The natural gas market was created and is historically dominated by Petrobras, which has not always had its investments remunerated. Camarota pointed out that private investors will not act in the same way as the state-owned company and may raise prices if they see risks.
Among the factors that could eventually raise risks, Camarota cited a possible delay in regulating pipeline operations in a market with more agents besides Petrobras.
Supply and demand
Another point of concern, according to Camarota, is the lack of predictability related to supply and demand of natural gas.
Analysts estimate that a more substantial increase in Brazil’s natural gas production is expected to occur in the middle of the next decade as new projects enter the Santos Basin. There are doubts, however, about the Brazilian capacity to create a favorable environment that allows the construction of infrastructure to consume this gas.
By the middle of the next decade, Camarota estimates that gas flow and transport infrastructure already in operation or under construction by the state oil company will already be sufficient to meet the expected increase in supply. But after that, it is unknown.

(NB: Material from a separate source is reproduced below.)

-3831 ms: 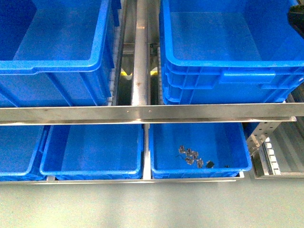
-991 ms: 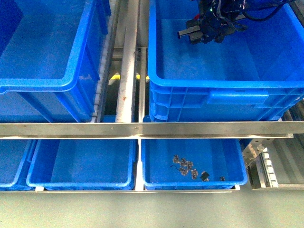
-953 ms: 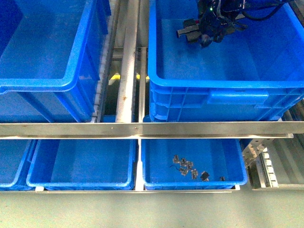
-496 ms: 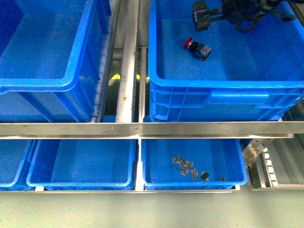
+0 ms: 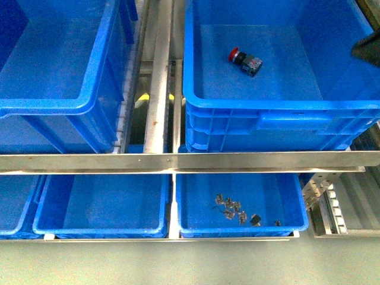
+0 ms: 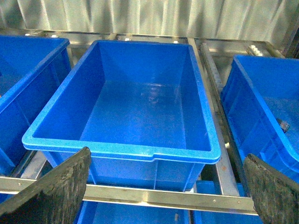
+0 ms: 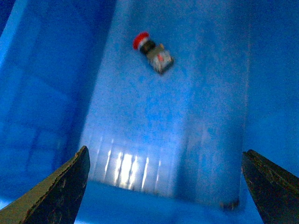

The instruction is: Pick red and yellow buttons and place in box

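Observation:
A red button [image 5: 244, 61] with a black and grey body lies on its side on the floor of the box [image 5: 279, 105], near the far left part. The right wrist view shows the same red button [image 7: 152, 52] on the box floor [image 7: 196, 116], well ahead of my right gripper [image 7: 166, 186], which is open and empty. Only a dark bit of the right arm [image 5: 369, 46] shows at the front view's right edge. My left gripper [image 6: 163, 191] is open and empty, in front of a smooth-fronted blue bin [image 6: 126, 112]. No yellow button is in view.
A big blue bin [image 5: 53, 59] stands left of the box, across a steel rail [image 5: 157, 71]. A steel crossbar [image 5: 178, 160] runs below both. Under it sit shallow blue trays [image 5: 101, 202], and one tray [image 5: 285, 196] holds several small metal parts [image 5: 234, 208].
The right gripper hung over the box with the red button, then let it go. The button now lies on the box floor and the arm has drawn off to the right.

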You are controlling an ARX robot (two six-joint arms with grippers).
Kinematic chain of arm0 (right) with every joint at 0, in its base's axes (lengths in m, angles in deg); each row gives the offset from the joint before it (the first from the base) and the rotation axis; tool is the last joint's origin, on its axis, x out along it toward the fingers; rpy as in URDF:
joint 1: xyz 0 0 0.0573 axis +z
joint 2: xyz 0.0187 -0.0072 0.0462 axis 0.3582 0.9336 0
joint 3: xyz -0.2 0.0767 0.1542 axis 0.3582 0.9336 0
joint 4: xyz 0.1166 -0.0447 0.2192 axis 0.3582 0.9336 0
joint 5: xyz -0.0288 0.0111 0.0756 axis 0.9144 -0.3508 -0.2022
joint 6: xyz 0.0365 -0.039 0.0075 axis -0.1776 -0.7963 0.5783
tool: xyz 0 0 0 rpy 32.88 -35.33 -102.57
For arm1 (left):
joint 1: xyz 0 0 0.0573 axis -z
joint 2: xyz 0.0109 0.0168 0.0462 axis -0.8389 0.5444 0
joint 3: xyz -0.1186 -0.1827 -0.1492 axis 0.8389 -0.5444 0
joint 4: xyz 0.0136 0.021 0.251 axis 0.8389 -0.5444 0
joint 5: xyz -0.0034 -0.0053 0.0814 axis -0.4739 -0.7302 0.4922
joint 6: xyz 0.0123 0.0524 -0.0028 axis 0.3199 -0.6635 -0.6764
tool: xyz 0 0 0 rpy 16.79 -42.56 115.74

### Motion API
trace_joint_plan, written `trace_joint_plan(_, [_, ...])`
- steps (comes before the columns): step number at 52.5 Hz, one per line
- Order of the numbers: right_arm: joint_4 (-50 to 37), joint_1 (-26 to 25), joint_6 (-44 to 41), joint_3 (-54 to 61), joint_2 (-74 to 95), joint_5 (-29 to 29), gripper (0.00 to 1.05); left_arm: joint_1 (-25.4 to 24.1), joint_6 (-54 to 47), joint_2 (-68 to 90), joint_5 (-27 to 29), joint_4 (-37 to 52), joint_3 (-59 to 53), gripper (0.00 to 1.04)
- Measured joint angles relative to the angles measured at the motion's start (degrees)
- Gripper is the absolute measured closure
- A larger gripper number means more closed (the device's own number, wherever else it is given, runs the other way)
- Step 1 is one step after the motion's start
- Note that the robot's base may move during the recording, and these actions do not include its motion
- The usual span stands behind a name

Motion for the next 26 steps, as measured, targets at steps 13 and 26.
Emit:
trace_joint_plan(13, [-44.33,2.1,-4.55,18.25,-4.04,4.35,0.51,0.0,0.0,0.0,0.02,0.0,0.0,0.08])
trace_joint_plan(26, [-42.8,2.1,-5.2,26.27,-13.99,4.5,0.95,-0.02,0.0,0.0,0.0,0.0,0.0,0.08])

According to him, the addition of the pipeline network should already be under construction so that it is ready in time to meet the increase in supply and this is not happening.
On the demand side, Camarota pointed out that there has been stagnation for many years, which varies greatly depending on the consumption of the thermal park. This increase in consumption could be driven by expected economic growth and more competitive prices, which, in their view, is not guaranteed in the current scenario.
“It is not clear which direction demand will take. One thing that is certain is that the demand response is a long term response. So the market to develop and the demand to expand is predictable. And today there is still a lot of uncertainty. ”
For Wood Mackenzie, such a gas market opening could take five to ten years to consolidate, and Brazil is trying to achieve it in two to three years.